▶ **Task brief**
Transcribe the full listing below, word for word, without pictures.

:: Source data ::

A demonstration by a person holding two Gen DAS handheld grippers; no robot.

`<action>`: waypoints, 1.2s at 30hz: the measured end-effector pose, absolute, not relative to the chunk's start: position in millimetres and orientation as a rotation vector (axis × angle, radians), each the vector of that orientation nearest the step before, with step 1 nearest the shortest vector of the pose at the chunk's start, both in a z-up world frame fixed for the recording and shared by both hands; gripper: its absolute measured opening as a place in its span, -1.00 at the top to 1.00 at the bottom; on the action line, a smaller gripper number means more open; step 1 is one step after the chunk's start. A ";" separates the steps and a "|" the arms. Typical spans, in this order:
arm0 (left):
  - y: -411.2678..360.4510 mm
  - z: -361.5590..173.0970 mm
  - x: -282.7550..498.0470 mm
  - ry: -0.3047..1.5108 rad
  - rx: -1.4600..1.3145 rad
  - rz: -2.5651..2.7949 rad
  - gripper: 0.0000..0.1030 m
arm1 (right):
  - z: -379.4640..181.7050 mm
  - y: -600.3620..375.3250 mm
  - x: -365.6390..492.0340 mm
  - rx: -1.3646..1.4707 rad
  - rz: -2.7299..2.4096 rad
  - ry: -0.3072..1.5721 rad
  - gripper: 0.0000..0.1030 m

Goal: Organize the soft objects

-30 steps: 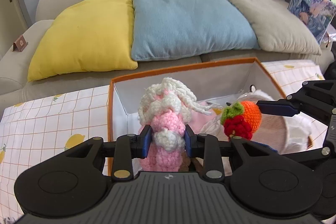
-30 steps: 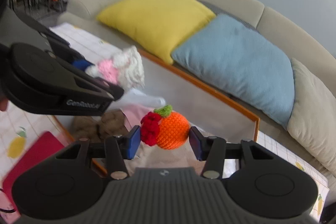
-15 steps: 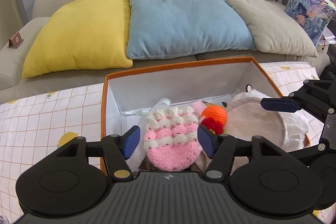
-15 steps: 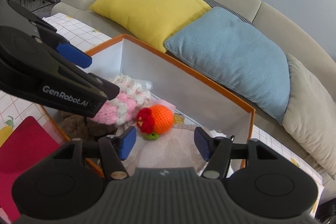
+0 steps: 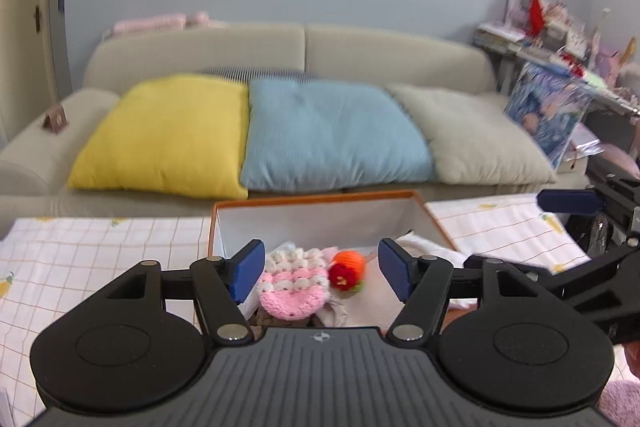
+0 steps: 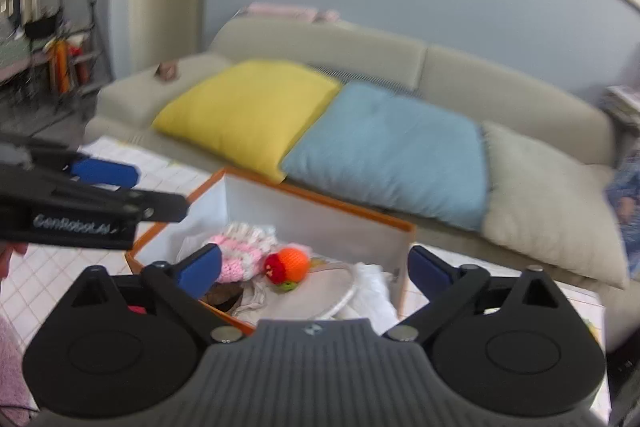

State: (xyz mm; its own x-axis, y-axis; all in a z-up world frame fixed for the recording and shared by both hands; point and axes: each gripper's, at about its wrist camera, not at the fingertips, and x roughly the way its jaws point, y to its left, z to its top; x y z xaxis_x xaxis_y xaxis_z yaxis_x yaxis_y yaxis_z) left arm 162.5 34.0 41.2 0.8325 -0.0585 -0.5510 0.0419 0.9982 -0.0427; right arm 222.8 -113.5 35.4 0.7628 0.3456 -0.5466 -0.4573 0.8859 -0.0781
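Orange-rimmed box (image 5: 320, 195): one, white inside, on the checked lemon-print cloth (image 5: 92, 251) over the counter.
Crochet toys: two in the box, touching. Pink-and-white piece (image 5: 294, 285) lies flat in striped rows; orange ball (image 5: 350, 263) has a red flower and green leaf on its near side.
Other contents: beige fabric (image 6: 304, 301), white cloth (image 6: 370, 287), something brown, too hidden to identify.
Left tool (image 5: 322, 269): fingers spread wide, holding nothing, above the box.
Right tool (image 6: 314, 269): same, spread wide, nothing between the fingers.
Cushions: three on the beige sofa (image 5: 392, 51) – yellow (image 5: 164, 137), blue (image 5: 328, 135), beige (image 5: 476, 139).
Room: blue-grey wall, framed pictures, cluttered shelf at right.
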 end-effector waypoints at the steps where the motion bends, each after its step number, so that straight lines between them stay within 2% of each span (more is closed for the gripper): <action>1: 31.0 43.6 152.1 0.565 -0.025 -0.055 -0.51 | 39.5 -116.2 208.1 -0.220 0.399 0.525 -0.95; 7: 12.9 46.3 101.1 0.500 -0.035 -0.071 -0.54 | 45.0 -131.4 139.2 -0.236 0.290 0.432 -0.95; 15: 1.4 28.5 53.5 0.511 -0.061 -0.033 -0.54 | 40.3 -161.1 80.2 -0.112 0.247 0.512 -0.95; 19: 0.2 15.0 37.1 0.583 -0.083 -0.006 -0.54 | 26.8 -166.7 55.2 -0.089 0.198 0.539 -0.95; 27: -15.2 -4.9 17.7 0.581 -0.001 0.133 -0.55 | -0.8 -162.4 45.9 -0.106 0.126 0.617 -0.95; 28: -14.6 -6.8 18.9 0.587 -0.012 0.120 -0.57 | -4.8 -161.6 45.6 -0.112 0.127 0.626 -0.95; 30: -16.5 -11.8 21.2 0.611 0.013 0.119 -0.75 | -12.2 -159.2 43.0 -0.124 0.128 0.634 -0.95; 36: -29.5 -27.4 19.9 0.673 0.121 0.107 -0.76 | -24.6 -163.3 43.5 -0.098 0.116 0.668 -0.95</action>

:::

▶ **Exercise solution**
A demonstration by a person holding two Gen DAS handheld grippers; no robot.

`<action>`: waypoints, 1.2s at 30hz: the measured end-effector pose, absolute, not relative to the chunk's start: position in millimetres and orientation as a rotation vector (axis × angle, radians), each the vector of that orientation nearest the step before, with step 1 nearest the shortest vector of the pose at the chunk's start, both in a z-up world frame fixed for the recording and shared by both hands; gripper: its absolute measured opening as a place in its span, -1.00 at the top to 1.00 at the bottom; on the action line, a smaller gripper number means more open; step 1 is one step after the chunk's start. A ";" separates the steps and a "|" the arms. Typical spans, in this order:
arm0 (left):
  - y: -411.2678..360.4510 mm
  - z: -361.5590..173.0970 mm
  - x: -282.7550..498.0470 mm
  - ry: -0.3047..1.5108 rad
  - rx: -1.4600..1.3145 rad
  - rz: -2.5651..2.7949 rad
  - gripper: 0.0000..0.1030 m
arm1 (right):
  - z: -379.4640..181.7050 mm
  - y: -600.3620..375.3250 mm
  - x: -365.6390..492.0340 mm
  - rx: -1.3646..1.4707 rad
  - rz: -2.7299..2.4096 rad
  - ry: -0.3072..1.5721 rad
  - gripper: 0.0000..0.1030 m

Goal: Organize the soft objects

-30 steps: 
-30 steps: 
-15 steps: 
-15 steps: 
+0 steps: 
+0 steps: 

State: (xyz mm; its own x-axis, y-axis; all in a z-up world frame fixed for the recording and shared by both hands; point and axes: each gripper's, at about its wrist camera, not at the fingertips, and x roughly the way its jaws point, y to its left, z to its top; x y z xaxis_x xaxis_y xaxis_z yaxis_x yaxis_y yaxis_z) left arm 162.5 34.0 41.2 0.8325 -0.0585 -0.5510 0.0419 0.9982 -0.0427; right arm 222.8 -113.5 35.4 0.7628 0.3456 -0.5466 -0.4573 0.8859 -0.0781
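Orange-rimmed box (image 5: 320, 195): one, white inside, on the checked lemon-print cloth (image 5: 92, 251) over the counter.
Crochet toys: two in the box, touching. Pink-and-white piece (image 5: 294, 285) lies flat in striped rows; orange ball (image 5: 350, 263) has a red flower and green leaf on its near side.
Other contents: beige fabric (image 6: 304, 301), white cloth (image 6: 370, 287), something brown, too hidden to identify.
Left tool (image 5: 322, 269): fingers spread wide, holding nothing, above the box.
Right tool (image 6: 314, 269): same, spread wide, nothing between the fingers.
Cushions: three on the beige sofa (image 5: 392, 51) – yellow (image 5: 164, 137), blue (image 5: 328, 135), beige (image 5: 476, 139).
Room: blue-grey wall, framed pictures, cluttered shelf at right.
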 end-effector waypoints at the steps where the motion bends, each after its step number, so that straight lines between them stay within 2% of each span (more is closed for the gripper): <action>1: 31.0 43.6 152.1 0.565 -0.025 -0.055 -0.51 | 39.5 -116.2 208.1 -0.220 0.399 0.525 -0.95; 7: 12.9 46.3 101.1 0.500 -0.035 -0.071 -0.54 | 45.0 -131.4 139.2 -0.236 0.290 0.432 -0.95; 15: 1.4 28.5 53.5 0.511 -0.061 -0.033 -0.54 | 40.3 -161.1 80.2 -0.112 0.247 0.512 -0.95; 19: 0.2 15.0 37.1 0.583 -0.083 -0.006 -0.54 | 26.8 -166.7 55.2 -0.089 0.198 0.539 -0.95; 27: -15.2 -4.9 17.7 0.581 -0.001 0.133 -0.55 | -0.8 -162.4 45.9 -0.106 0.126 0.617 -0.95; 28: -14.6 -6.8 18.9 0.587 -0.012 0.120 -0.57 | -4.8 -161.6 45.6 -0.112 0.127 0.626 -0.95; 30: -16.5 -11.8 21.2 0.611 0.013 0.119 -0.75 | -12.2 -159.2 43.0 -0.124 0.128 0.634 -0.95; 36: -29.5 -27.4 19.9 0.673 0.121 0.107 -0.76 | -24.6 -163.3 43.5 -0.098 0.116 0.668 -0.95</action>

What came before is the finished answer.